#### Goal of the exercise
Copy, word for word, the lines of the listing below from the line with "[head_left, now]" up to and including the line with "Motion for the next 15". Drop the pictures.

[Opening Data under study section]

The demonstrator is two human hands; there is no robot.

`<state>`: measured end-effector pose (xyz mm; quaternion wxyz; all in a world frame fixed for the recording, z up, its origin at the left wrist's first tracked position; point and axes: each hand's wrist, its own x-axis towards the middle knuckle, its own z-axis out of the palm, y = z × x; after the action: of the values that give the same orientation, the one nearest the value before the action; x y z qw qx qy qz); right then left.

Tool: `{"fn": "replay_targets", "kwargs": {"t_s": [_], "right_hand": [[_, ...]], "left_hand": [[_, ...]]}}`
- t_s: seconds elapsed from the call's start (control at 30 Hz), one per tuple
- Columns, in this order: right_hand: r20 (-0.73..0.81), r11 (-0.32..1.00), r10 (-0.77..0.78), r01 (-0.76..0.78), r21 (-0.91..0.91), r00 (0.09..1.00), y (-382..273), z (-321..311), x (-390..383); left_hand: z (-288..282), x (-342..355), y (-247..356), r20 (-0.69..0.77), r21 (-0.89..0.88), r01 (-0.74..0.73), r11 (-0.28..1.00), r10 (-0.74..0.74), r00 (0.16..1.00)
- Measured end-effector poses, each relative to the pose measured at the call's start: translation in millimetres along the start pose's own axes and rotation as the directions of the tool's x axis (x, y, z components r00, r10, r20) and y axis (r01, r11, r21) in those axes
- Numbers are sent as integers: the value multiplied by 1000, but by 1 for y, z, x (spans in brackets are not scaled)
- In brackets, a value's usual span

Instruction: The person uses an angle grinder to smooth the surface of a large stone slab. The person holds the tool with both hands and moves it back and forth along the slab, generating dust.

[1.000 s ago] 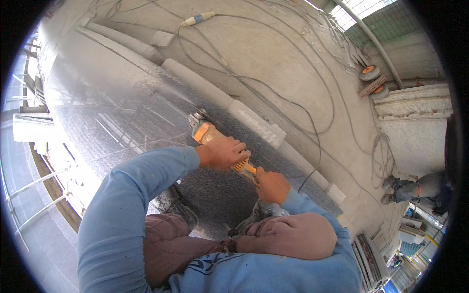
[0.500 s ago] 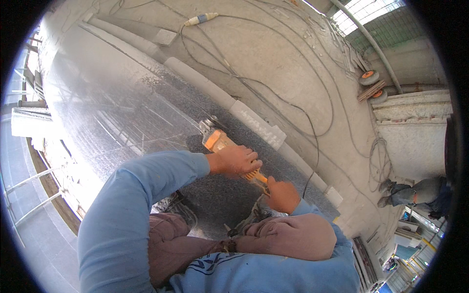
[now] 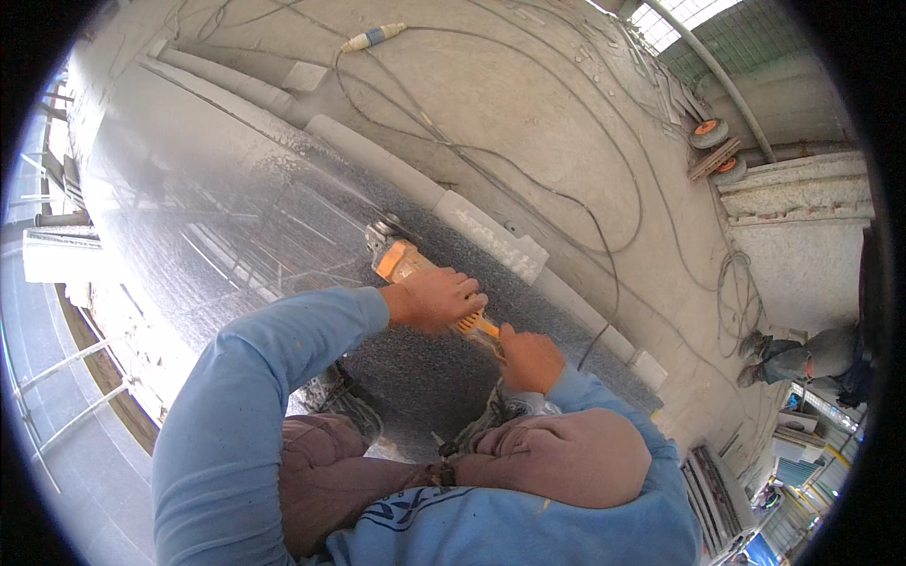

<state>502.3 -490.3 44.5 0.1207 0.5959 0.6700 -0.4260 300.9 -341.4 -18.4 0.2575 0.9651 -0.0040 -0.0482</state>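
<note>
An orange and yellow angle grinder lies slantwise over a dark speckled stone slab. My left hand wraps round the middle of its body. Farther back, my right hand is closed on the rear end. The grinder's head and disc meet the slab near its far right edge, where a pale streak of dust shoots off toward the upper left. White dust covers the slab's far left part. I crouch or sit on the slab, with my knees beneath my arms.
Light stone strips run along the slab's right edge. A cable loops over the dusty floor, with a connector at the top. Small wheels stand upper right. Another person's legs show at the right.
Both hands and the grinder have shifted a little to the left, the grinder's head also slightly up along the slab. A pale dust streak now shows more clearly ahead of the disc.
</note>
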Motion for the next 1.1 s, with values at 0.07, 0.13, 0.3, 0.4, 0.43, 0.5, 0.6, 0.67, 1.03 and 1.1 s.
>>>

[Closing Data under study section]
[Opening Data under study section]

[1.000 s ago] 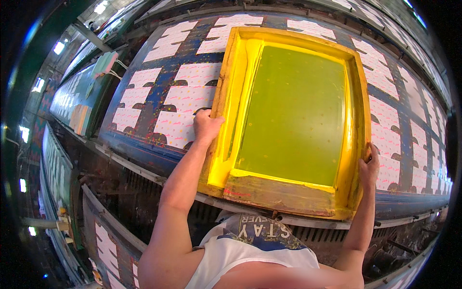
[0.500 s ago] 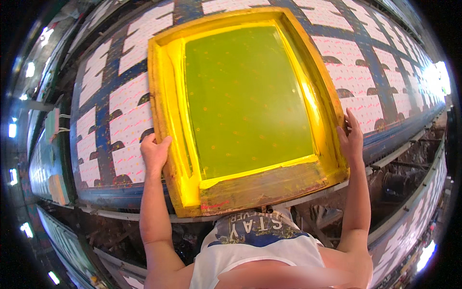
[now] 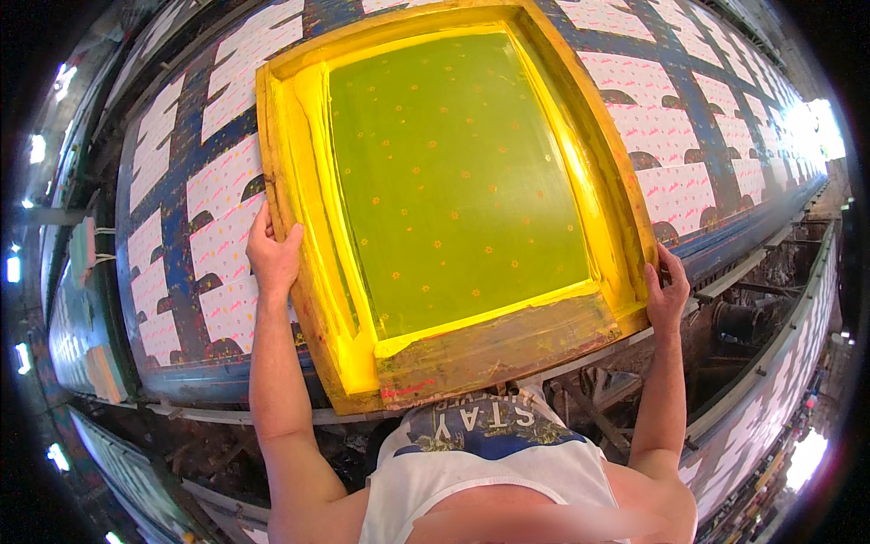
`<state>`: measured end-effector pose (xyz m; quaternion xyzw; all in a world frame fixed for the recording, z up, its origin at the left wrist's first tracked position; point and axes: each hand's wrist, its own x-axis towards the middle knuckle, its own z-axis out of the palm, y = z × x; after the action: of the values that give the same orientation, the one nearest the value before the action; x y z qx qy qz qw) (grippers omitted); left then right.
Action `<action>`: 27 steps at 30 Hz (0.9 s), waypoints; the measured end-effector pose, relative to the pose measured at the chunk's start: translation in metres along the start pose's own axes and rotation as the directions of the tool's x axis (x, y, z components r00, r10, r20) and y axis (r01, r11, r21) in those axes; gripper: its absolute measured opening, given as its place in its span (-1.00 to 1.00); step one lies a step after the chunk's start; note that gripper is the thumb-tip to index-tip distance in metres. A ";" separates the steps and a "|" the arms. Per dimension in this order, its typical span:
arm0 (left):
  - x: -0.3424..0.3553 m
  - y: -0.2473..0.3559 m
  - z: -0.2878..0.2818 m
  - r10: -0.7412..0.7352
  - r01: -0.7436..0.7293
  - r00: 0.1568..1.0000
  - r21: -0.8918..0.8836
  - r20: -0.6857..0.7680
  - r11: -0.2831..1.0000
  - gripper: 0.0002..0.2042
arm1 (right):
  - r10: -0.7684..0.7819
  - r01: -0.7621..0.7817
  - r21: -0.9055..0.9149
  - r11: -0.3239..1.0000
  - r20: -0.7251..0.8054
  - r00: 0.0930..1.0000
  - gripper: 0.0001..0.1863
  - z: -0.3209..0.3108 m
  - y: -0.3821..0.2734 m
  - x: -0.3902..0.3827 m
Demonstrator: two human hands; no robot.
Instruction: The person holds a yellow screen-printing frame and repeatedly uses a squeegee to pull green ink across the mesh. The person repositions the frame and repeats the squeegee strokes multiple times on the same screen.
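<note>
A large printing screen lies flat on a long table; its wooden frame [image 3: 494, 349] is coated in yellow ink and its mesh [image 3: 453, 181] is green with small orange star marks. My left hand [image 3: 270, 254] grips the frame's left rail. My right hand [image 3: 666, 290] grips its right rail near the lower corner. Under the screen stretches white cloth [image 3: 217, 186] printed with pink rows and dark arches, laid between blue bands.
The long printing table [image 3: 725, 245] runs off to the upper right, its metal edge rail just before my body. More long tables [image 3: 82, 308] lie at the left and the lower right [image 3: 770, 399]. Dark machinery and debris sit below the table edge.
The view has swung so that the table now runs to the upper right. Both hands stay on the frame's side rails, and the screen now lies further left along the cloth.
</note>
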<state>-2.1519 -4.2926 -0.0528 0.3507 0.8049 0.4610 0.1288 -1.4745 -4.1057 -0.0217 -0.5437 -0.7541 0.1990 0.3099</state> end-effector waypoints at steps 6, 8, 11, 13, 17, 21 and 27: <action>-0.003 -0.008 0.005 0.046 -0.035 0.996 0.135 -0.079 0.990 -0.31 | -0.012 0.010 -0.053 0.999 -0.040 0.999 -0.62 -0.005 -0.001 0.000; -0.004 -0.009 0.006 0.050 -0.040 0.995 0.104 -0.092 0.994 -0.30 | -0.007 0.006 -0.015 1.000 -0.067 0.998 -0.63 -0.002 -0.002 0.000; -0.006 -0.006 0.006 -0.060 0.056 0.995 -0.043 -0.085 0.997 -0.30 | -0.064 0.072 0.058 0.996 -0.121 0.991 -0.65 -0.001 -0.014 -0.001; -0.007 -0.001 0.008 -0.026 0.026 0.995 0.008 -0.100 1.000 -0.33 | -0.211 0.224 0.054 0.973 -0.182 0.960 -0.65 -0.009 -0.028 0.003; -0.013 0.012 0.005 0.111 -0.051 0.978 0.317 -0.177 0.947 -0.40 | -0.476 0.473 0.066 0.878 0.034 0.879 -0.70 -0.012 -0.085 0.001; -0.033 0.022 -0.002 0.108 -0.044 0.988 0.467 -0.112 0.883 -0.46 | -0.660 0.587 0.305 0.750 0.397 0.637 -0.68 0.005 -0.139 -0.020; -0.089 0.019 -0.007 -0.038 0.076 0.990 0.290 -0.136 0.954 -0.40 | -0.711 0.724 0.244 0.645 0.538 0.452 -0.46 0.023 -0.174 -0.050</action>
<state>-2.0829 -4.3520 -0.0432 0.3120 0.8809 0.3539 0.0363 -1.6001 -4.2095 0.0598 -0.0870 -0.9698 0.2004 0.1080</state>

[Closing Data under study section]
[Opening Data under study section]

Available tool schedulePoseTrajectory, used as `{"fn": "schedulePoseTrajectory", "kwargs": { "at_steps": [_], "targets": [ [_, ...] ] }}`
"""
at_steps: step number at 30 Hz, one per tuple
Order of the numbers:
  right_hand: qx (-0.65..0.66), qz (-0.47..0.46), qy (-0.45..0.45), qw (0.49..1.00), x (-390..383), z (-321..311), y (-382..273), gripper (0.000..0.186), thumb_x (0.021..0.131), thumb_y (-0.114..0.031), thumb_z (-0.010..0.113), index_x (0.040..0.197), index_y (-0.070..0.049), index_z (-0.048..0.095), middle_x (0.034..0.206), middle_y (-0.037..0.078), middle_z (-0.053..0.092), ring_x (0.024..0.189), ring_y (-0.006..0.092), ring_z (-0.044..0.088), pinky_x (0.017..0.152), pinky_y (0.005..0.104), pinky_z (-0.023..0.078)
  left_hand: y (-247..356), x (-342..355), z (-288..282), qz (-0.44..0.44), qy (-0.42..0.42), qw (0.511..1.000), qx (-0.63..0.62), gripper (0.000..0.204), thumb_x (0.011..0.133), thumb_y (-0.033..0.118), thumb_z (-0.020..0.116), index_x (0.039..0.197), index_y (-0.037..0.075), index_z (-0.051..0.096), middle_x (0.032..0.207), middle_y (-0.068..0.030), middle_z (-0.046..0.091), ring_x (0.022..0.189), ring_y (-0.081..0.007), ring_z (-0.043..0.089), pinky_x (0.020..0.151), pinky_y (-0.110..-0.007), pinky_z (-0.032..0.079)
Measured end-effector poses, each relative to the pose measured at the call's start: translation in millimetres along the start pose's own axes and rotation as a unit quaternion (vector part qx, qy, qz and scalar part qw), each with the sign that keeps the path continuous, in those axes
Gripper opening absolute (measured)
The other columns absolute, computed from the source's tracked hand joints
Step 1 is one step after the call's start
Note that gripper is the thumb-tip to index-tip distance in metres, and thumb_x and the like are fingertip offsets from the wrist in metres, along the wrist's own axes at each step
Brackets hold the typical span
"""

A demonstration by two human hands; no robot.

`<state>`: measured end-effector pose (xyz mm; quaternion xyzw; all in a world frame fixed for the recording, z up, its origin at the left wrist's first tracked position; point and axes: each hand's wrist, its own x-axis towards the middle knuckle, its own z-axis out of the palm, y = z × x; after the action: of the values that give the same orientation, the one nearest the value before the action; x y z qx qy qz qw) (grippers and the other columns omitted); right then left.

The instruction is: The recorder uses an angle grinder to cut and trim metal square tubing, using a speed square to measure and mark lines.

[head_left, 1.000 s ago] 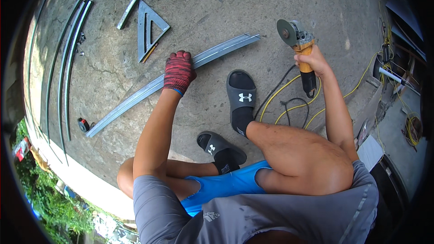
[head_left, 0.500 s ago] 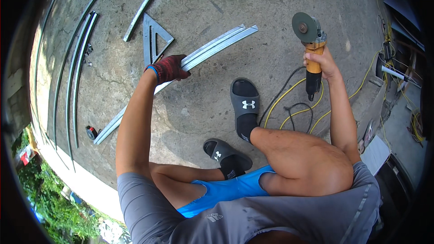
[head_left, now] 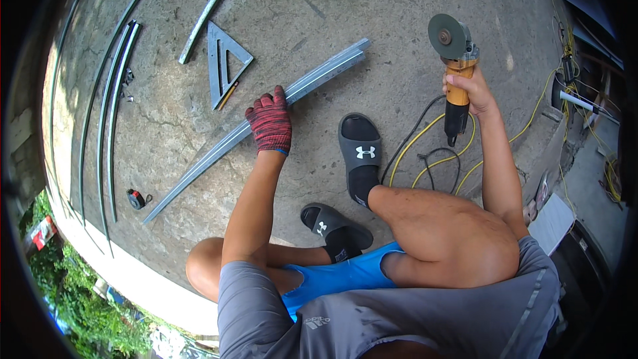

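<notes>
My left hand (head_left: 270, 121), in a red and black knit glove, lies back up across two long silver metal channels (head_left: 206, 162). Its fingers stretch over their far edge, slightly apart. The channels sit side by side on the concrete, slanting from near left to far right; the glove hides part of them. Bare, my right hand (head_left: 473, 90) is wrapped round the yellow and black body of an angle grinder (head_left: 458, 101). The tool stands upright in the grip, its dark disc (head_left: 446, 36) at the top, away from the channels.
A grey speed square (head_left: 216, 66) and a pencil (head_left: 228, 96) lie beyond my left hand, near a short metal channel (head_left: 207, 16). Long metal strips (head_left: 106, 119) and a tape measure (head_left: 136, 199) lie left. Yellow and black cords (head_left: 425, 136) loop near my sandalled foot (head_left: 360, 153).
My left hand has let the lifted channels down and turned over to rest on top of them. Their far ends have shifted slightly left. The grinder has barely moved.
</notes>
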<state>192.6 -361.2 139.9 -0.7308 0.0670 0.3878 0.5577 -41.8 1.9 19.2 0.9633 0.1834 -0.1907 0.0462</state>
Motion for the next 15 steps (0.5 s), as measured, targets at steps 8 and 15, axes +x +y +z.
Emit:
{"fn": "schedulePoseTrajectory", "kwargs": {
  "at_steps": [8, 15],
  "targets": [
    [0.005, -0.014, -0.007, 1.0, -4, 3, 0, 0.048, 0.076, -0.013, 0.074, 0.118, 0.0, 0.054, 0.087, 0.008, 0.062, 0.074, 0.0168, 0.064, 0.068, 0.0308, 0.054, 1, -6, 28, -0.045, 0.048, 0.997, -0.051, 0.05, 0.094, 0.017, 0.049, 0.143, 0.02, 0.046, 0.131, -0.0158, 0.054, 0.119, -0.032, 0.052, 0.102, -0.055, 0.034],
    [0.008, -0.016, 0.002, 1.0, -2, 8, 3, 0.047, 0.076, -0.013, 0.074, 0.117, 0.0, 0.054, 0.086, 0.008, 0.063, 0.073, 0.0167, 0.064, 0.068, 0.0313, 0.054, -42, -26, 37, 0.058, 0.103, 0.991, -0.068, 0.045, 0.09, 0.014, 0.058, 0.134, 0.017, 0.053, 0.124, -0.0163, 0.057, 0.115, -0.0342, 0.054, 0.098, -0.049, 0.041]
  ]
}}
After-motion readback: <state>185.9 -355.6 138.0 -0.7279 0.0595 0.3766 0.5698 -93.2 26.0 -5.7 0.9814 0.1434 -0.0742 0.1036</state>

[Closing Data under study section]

#### Result below
[head_left, now] 

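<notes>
My left hand (head_left: 270, 121), in a red and black knit glove, lies back up across two long silver metal channels (head_left: 206, 162). Its fingers stretch over their far edge, slightly apart. The channels sit side by side on the concrete, slanting from near left to far right; the glove hides part of them. Bare, my right hand (head_left: 473, 90) is wrapped round the yellow and black body of an angle grinder (head_left: 458, 101). The tool stands upright in the grip, its dark disc (head_left: 446, 36) at the top, away from the channels.
A grey speed square (head_left: 216, 66) and a pencil (head_left: 228, 96) lie beyond my left hand, near a short metal channel (head_left: 207, 16). Long metal strips (head_left: 106, 119) and a tape measure (head_left: 136, 199) lie left. Yellow and black cords (head_left: 425, 136) loop near my sandalled foot (head_left: 360, 153).
My left hand has let the lifted channels down and turned over to rest on top of them. Their far ends have shifted slightly left. The grinder has barely moved.
</notes>
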<state>192.6 -361.2 139.9 -0.7308 0.0670 0.3878 0.5577 -41.8 1.9 19.2 0.9633 0.1834 -0.1907 0.0462</state>
Motion for the next 15 steps (0.5 s), as measured, targets at steps 8 and 15, axes +x +y +z.

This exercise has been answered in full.